Development Team Structure – How to Organize

managementteam

I am the manager of a team of 11 software developers who look after my company's web sites / web applications, running up to 4 concurrent projects plus day-to-day support at any time. Within the 11 developers there is a mixture of technical skills, job titles and experience, although the team structure is flat with all 11 developers reporting directly to me.

The whole team having a single manager is starting to prove not to scale very well. I am starting to be spread too thinly so want to reduce my number of direct reports. All the ways I can think to do this have significant downsides:

  • Have junior developers report to senior ones. This reduces the time spent on development by the best technicians.
  • Split the team by software product, e.g. developers 1-6 work on intranet and 7-11 work on external sites, with each section having new team lead (possibly a new job description with more management / mentoring / coaching responsibility than the current senior developers). This adds artificial silos and might make it difficult to get an "intranet developer" to work on an external website if I want them to.
  • Keep the structure flat and add managerial support in the shape of Project Managers / Team Administrators just to take the pressure off. This doesn't solve the problem as the team can't go on growing like this forever.

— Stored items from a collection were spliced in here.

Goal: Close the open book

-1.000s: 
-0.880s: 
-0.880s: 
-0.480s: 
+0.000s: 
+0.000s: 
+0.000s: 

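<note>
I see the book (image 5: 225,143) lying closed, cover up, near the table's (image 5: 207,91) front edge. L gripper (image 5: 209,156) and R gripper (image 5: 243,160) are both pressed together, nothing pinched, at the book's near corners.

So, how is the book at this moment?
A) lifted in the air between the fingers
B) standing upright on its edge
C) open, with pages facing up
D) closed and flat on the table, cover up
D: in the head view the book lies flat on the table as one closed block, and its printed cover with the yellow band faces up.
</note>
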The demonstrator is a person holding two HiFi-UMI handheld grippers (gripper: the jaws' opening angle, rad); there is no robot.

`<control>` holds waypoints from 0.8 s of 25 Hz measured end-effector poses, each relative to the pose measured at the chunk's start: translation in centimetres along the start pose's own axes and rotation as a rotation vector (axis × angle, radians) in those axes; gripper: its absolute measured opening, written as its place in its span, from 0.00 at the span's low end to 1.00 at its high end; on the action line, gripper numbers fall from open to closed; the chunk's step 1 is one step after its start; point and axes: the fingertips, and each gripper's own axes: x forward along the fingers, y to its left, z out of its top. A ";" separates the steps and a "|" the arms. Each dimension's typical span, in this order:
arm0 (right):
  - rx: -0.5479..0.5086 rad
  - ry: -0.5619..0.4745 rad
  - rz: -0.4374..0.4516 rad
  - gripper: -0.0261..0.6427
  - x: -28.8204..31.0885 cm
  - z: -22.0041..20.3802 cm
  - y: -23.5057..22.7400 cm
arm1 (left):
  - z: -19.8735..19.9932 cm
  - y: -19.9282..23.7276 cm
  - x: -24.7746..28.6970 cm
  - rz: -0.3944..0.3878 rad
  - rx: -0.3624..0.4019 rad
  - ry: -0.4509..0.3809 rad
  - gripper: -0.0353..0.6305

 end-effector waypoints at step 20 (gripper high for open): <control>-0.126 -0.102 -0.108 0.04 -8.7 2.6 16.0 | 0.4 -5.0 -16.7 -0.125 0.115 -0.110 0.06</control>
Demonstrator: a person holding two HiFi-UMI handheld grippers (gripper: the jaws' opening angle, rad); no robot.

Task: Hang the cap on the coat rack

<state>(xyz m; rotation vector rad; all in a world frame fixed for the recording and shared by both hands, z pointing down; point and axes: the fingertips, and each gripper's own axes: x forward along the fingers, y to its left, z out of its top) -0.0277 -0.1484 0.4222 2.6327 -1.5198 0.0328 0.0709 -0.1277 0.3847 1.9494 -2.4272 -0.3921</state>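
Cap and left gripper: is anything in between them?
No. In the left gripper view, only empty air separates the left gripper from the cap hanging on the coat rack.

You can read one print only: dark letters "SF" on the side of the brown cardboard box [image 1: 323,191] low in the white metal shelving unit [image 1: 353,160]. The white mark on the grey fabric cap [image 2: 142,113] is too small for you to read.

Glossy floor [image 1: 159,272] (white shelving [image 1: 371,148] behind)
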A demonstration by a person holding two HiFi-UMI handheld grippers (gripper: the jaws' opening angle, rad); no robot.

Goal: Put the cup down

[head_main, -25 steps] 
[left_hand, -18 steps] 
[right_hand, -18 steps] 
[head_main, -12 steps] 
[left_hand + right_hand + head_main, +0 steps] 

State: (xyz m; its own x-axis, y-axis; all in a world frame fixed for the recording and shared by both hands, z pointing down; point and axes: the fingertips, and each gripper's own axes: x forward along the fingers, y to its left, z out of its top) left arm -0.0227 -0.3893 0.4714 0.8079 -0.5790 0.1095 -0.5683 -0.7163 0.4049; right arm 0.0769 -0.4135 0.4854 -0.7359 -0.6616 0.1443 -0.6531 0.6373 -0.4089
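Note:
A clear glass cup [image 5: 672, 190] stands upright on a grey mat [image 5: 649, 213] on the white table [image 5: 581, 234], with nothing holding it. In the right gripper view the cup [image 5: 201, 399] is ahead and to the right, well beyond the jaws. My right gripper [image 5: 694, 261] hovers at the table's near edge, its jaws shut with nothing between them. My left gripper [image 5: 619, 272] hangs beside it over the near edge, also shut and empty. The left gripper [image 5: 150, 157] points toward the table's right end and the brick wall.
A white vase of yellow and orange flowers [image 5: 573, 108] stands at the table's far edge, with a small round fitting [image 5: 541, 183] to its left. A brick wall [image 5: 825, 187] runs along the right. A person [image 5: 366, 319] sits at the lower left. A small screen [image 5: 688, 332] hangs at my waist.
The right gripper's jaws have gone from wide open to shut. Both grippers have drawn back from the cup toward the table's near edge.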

Is there a standard way of solving this problem which I am missing?

If not, how have others of you solved this problem?

Best Answer

Some quick thoughts:

  • Sub-teams are a good idea: 11 direct reports without any structure is too large for a workable team (you won't have enough time for direct coaching, and team meetings with that many people will tend to be unproductive).
  • Consider separating operations out from development - it's a slightly different skillset and being interrupted by operational issues all day can seriously harm development productivity on projects.
  • As a result of the first two points, I think you should have perhaps 3 subteams - Intranet, External Sites and Operations. The operations guys will deal with all day-to-day issues / maintenance fixes etc. while the two development teams focus on delivering new projects / value to the business.
  • Cycle people between teams on a regular basis. This can be either occasional (e.g. having people do review of code in another subteam), for a project or on a permanent basis. But make sure it is understood that team roles will change whenever there is a business need - nobody "owns" a specific role forever.
  • Don't add more managers/administrators - this is a surefire way to reduce the overall effectiveness / productivity of your teams. Have the most experienced person in each subteam play a team lead / coach role. Make sure that they see their role here as coaching and making the whole team succeed, and make sure that they are equipped to behave in this way rather than act a "task manager".
  • Your role should be focused on external stakeholder management, prioritisation of resources / tasks within the group, and acting as "head coach". You'll need to handle the occasional escalated issue from the sub-teams, but in general you should encourage them to solve problems themselves without coming to you.
  • If you are highly technical yourself you may also choose to play an architect / design assurance role. If not, find someone who can, within the team or elsewhere.....

Also, it's always worth going and (re)reading the Agile Manifesto, and especially the twelve principles.